We will restore the application without the Operator Lifecycle Manager, to demonstrate restoration is possible on a cluster that does not exist on vanilla Kubernetes.
Step 1: Create a Blockchain Network
The first step is to create the blockchain namespace:
oc new-project my-blockchain
Next, we install the blockchain operator, browse to the Red Hat Marketplace and log in or create a new account. Then, we will register the cluster to the Red Hat marketplace.
Now, we’ll go to the Operator Hub. In the search bar, type “blockchain” to load the blockchain tile.
Step 2: Apply the Security Context Constraint
The next step is to copy and save the following security context constraint object to the local system as ibp-scc.yaml:
cat <<EOF | oc apply -f -
allowHostDirVolumePlugin: false
allowHostIPC: false
allowHostNetwork: false
allowHostPID: false
allowHostPorts: false
allowPrivilegeEscalation: true
allowPrivilegedContainer: true
allowedCapabilities:
- NET_BIND_SERVICE
- CHOWN
- DAC_OVERRIDE
- SETGID
- SETUID
- FOWNER
apiVersion: security.openshift.io/v1
defaultAddCapabilities: []
fsGroup:
type: RunAsAny
groups:
- system:serviceaccounts:my-blockchain
kind: SecurityContextConstraints
metadata:
name: my-blockchain
readOnlyRootFilesystem: false
requiredDropCapabilities: []
runAsUser:
type: RunAsAny
seLinuxContext:
type: RunAsAny
supplementalGroups:
type: RunAsAny
volumes:
- "*"
EOF
Then, we will run the following commands to add the file to the cluster, and add the constraint to the project:
oc adm policy add-scc-to-user my-blockchain system:serviceaccounts:my-blockchain
When the command is successful, we will see a response that is similar to the following example:
securitycontextconstraints.security.openshift.io/my-blockchain created
scc "blockchain-project" added to: ["system:serviceaccounts:my-blockchain"]
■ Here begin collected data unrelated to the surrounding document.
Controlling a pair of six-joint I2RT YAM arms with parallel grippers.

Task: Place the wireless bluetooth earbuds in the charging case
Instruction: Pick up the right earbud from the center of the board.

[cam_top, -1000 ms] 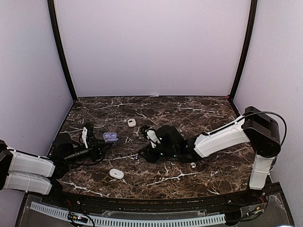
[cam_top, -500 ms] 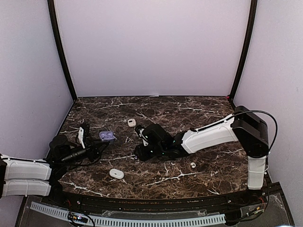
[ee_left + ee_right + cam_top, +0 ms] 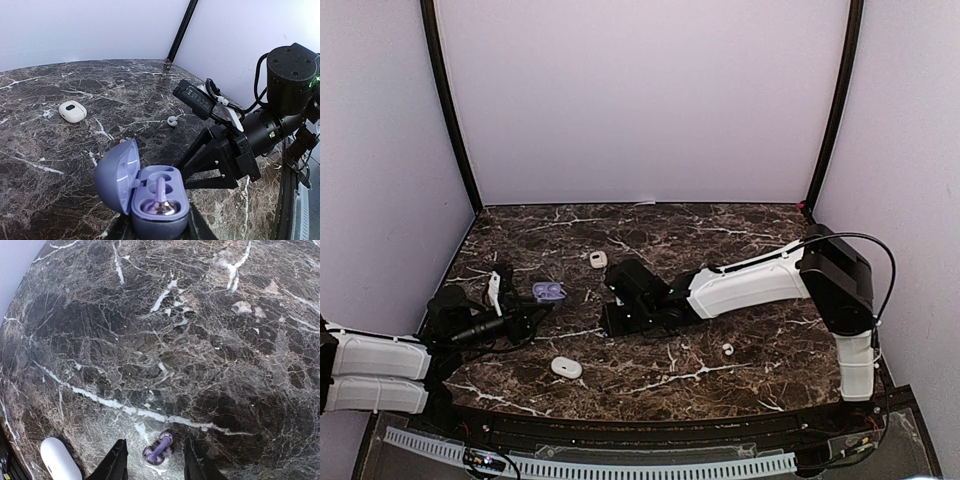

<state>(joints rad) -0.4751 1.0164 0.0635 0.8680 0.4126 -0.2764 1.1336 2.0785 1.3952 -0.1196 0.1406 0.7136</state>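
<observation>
Earbud (image 3: 158,448) purple, short-stemmed; lying on its side.

- charging case (image 3: 159,220): lilac, pebble-shaped, lid hinged open to the left.
- seated earbud (image 3: 160,200): lilac, resting in one socket of the case.
- loose earbud (image 3: 159,447): lilac, stemmed, on its side on the table (image 3: 200,340).
- white earbud (image 3: 727,348): on the table, well apart.

top: high behind, whole table (image 3: 720,225) | left wrist: low, sees right arm (image 3: 265,132) too | right wrist: close, down
</observation>
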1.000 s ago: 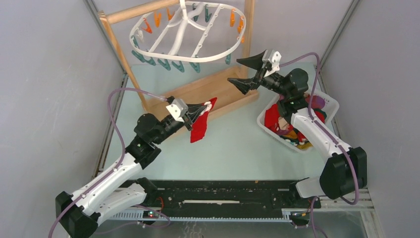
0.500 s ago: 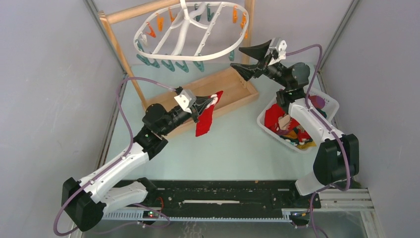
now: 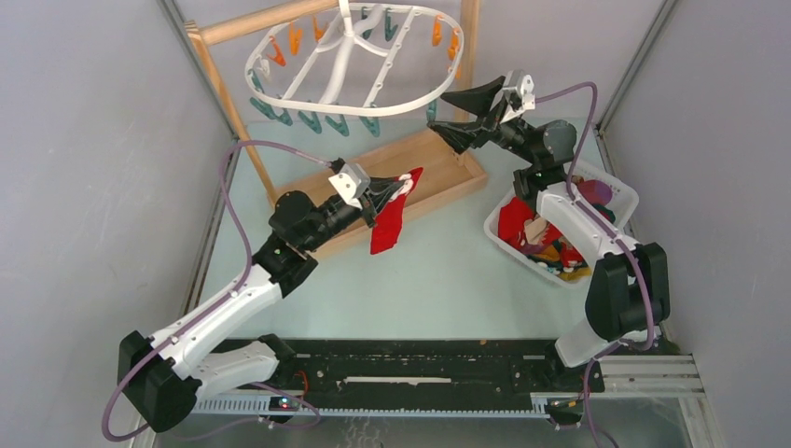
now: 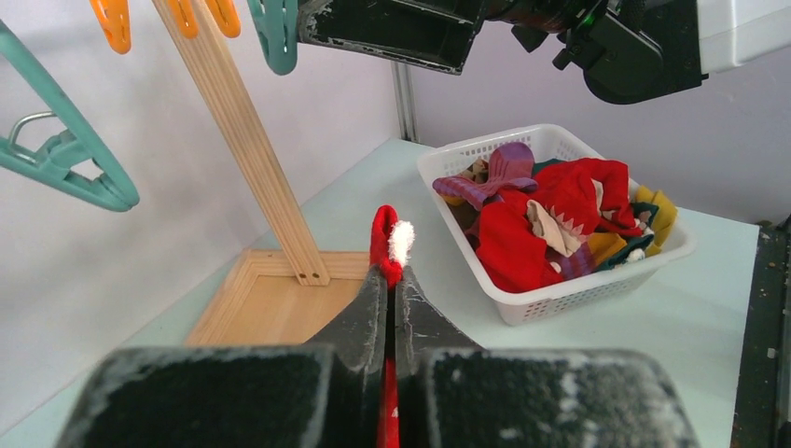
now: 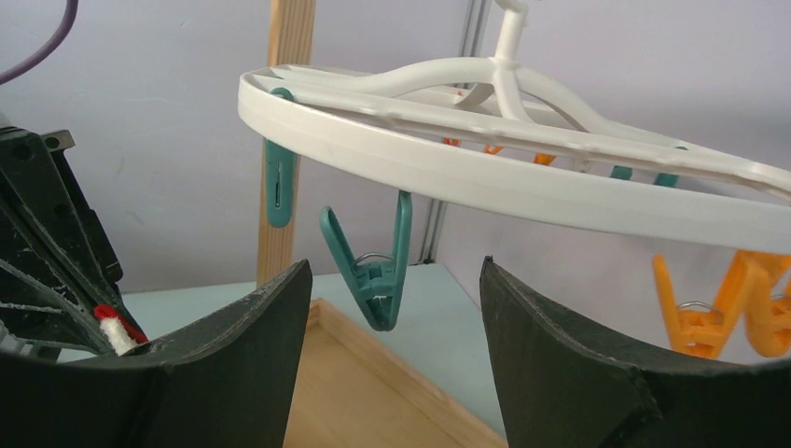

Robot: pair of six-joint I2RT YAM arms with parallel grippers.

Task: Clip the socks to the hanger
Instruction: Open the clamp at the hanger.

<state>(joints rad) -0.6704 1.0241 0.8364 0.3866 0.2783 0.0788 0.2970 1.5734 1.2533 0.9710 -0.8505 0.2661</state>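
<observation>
A wooden stand (image 3: 437, 161) with tray base sits beside a white basket (image 3: 511, 248).

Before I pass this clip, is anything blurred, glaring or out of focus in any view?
Top external: even light, sharp throughout. Left wrist: left claw blurs at the bottom edge, basket crisp. Right wrist: teal clothespin sharp, no glare on the hanger.

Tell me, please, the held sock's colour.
The sock is red, white-tipped; left wrist view shows it best.
</observation>
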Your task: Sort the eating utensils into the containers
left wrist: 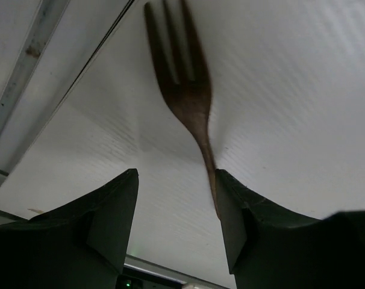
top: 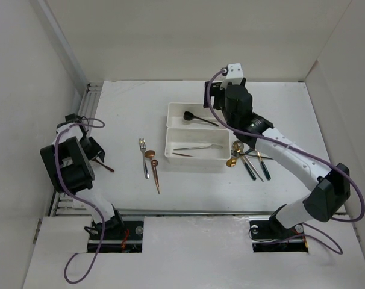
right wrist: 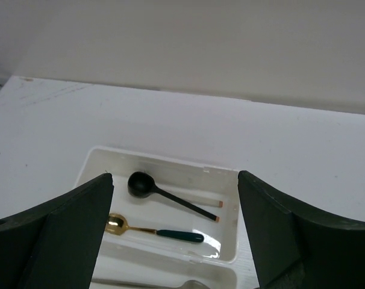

Step 3: Deploy the IBM Blockchain Platform console
There are four instances available listed under “Provided APIs”:
- IBP CA (Advanced users): Deploys an instance of an IBM Blockchain Platform CA.
- IBP Console: The IBM Blockchain Platform console UI, or “console”, is an award-winning user interface for building your blockchain network.
- IBP Orderer (Advanced users): Deploys an instance of an IBM Blockchain Platform ordering service.
- IBP Peer (Advanced users): Deploys an instance of an IBM Blockchain Platform peer.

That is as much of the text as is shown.